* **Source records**
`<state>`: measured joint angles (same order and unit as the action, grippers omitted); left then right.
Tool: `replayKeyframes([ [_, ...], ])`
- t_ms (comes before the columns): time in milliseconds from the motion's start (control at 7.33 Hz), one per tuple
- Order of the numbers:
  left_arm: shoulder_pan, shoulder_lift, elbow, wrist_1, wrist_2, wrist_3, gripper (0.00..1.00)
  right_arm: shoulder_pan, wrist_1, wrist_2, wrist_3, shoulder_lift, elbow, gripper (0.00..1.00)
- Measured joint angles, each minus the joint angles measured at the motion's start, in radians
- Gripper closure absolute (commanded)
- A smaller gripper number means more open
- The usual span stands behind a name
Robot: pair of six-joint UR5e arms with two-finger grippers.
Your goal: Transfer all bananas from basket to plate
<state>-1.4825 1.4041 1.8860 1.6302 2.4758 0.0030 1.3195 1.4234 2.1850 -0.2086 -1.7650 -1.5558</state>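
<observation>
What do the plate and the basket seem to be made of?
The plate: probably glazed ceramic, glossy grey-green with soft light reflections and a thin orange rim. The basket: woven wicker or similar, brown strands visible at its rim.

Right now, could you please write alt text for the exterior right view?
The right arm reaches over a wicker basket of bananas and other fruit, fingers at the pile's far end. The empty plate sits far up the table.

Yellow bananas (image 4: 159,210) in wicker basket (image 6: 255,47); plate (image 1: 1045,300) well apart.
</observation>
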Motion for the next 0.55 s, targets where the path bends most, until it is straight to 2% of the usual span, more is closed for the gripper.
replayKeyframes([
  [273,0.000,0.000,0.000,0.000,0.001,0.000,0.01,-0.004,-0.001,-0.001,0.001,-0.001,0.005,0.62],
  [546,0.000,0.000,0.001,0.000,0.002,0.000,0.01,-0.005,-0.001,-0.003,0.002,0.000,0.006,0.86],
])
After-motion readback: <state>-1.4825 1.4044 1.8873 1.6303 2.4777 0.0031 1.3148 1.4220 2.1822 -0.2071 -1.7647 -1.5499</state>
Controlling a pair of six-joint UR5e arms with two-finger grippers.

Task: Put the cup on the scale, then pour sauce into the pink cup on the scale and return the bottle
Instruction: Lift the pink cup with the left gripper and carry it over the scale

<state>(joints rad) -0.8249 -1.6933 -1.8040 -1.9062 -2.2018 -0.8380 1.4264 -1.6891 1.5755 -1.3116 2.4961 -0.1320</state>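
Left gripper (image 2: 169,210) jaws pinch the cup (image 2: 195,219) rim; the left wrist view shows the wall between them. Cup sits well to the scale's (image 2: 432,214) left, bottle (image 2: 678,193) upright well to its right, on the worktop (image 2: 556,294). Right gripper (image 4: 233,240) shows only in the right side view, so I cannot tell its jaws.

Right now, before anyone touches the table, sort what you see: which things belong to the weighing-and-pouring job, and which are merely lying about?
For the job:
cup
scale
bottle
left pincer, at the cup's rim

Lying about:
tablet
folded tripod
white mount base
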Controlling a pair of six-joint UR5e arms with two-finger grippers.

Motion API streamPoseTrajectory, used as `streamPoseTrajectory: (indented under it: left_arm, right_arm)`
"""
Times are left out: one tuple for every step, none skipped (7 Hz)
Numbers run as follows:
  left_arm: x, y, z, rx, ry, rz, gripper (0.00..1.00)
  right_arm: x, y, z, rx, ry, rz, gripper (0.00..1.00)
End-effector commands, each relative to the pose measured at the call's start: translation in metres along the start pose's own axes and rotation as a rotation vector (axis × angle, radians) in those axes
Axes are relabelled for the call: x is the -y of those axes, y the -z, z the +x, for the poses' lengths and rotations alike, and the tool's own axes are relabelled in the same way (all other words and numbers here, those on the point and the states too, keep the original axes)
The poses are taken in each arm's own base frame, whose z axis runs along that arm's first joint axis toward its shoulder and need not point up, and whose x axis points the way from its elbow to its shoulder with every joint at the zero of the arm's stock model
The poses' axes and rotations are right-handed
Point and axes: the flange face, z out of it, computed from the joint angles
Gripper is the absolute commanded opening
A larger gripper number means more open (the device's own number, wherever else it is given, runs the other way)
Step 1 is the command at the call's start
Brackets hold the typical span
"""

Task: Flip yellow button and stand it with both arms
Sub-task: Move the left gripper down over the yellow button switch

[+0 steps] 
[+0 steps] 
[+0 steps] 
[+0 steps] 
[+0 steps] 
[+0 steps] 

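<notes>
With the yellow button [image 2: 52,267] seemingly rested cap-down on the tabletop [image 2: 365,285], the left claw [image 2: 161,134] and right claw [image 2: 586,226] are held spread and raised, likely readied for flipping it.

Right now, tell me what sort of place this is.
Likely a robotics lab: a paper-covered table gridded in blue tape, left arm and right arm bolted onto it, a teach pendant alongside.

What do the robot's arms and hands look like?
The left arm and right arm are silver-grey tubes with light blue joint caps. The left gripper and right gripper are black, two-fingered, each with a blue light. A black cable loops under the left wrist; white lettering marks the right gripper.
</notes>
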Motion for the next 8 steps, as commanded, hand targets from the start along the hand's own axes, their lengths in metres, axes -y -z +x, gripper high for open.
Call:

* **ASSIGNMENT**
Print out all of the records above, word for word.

* **SOLUTION FOR THIS EXERCISE**
`<state>`: measured joint angles (same order and unit as the action, grippers omitted); left then right.
Tool: `replayKeyframes([ [_, ...], ])`
- t_ms (comes before the columns): time in milliseconds from the motion's start (control at 7.33 Hz), one per tuple
- Order of the numbers:
  left_arm: shoulder_pan, shoulder_lift, elbow, wrist_1, wrist_2, wrist_3, gripper (0.00..1.00)
  right_arm: shoulder_pan, wrist_1, wrist_2, wrist_3, shoulder_lift, elbow, gripper (0.00..1.00)
- Measured joint angles, each minus the joint angles measured at the motion's start, in radians
- Gripper closure absolute (commanded)
- A smaller gripper number means more open
- The usual span stands behind a name
Robot: pair of six-joint UR5e arms with two-finger grippers.
Your goal: Transfer all bananas from basket to plate
<state>-1.4825 1.4041 1.8860 1.6302 2.4758 0.0030 1.3195 1.4234 2.1850 -0.2086 -1.7650 -1.5558</state>
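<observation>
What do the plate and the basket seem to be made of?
The plate: probably glazed ceramic, glossy grey-green with soft light reflections and a thin orange rim. The basket: woven wicker or similar, brown strands visible at its rim.

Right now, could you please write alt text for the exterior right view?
The right arm reaches over a wicker basket of bananas and other fruit, fingers at the pile's far end. The empty plate sits far up the table.

Yellow bananas (image 4: 159,210) in wicker basket (image 6: 255,47); plate (image 1: 1045,300) well apart.
</observation>
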Motion for the next 0.55 s, targets where the path bends most, until it is straight to 2% of the usual span, more is closed for the gripper.
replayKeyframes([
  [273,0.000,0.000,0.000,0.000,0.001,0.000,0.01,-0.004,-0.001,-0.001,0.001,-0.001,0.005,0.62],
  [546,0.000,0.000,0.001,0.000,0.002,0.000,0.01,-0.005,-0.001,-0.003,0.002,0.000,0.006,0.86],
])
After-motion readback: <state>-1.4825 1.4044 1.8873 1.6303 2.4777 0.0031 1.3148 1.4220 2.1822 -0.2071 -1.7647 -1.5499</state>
Controlling a pair of six-joint UR5e arms with two-finger grippers.

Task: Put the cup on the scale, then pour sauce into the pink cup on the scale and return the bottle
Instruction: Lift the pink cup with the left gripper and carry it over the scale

<state>(joints rad) -0.8249 -1.6933 -1.8040 -1.9062 -2.2018 -0.8380 1.4264 -1.6891 1.5755 -1.3116 2.4961 -0.1320</state>
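Left gripper (image 2: 169,210) jaws pinch the cup (image 2: 195,219) rim; the left wrist view shows the wall between them. Cup sits well to the scale's (image 2: 432,214) left, bottle (image 2: 678,193) upright well to its right, on the worktop (image 2: 556,294). Right gripper (image 4: 233,240) shows only in the right side view, so I cannot tell its jaws.

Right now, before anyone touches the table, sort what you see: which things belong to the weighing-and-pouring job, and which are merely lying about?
For the job:
cup
scale
bottle
left pincer, at the cup's rim

Lying about:
tablet
folded tripod
white mount base
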Controlling a pair of six-joint UR5e arms with two-finger grippers.

Motion API streamPoseTrajectory, used as `streamPoseTrajectory: (indented under it: left_arm, right_arm)`
"""
Times are left out: one tuple for every step, none skipped (7 Hz)
Numbers run as follows:
  left_arm: x, y, z, rx, ry, rz, gripper (0.00..1.00)
  right_arm: x, y, z, rx, ry, rz, gripper (0.00..1.00)
End-effector commands, each relative to the pose measured at the call's start: translation in metres along the start pose's own axes and rotation as a rotation vector (axis × angle, radians) in those axes
Axes are relabelled for the call: x is the -y of those axes, y the -z, z the +x, for the poses' lengths and rotations alike, and the tool's own axes are relabelled in the same way (all other words and numbers here, those on the point and the states too, keep the original axes)
The poses are taken in each arm's own base frame, whose z axis runs along that arm's first joint axis toward its shoulder and need not point up, and whose x axis points the way from its elbow to its shoulder with every joint at the zero of the arm's stock model
The poses' axes and rotations are right-handed
Point and axes: the flange face, z out of it, computed from the joint angles
Gripper is the absolute commanded opening
A larger gripper number means more open (the device's own number, wherever else it is given, runs the other way)
Step 1 is the command at the call's start
Brackets hold the typical span
"""

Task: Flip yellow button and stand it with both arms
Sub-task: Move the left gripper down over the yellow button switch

[+0 steps] 
[+0 steps] 
[+0 steps] 
[+0 steps] 
[+0 steps] 
[+0 steps] 

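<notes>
With the yellow button [image 2: 52,267] seemingly rested cap-down on the tabletop [image 2: 365,285], the left claw [image 2: 161,134] and right claw [image 2: 586,226] are held spread and raised, likely readied for flipping it.

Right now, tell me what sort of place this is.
Likely a robotics lab: a paper-covered table gridded in blue tape, left arm and right arm bolted onto it, a teach pendant alongside.

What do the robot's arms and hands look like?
The left arm and right arm are silver-grey tubes with light blue joint caps. The left gripper and right gripper are black, two-fingered, each with a blue light. A black cable loops under the left wrist; white lettering marks the right gripper.
</notes>
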Motion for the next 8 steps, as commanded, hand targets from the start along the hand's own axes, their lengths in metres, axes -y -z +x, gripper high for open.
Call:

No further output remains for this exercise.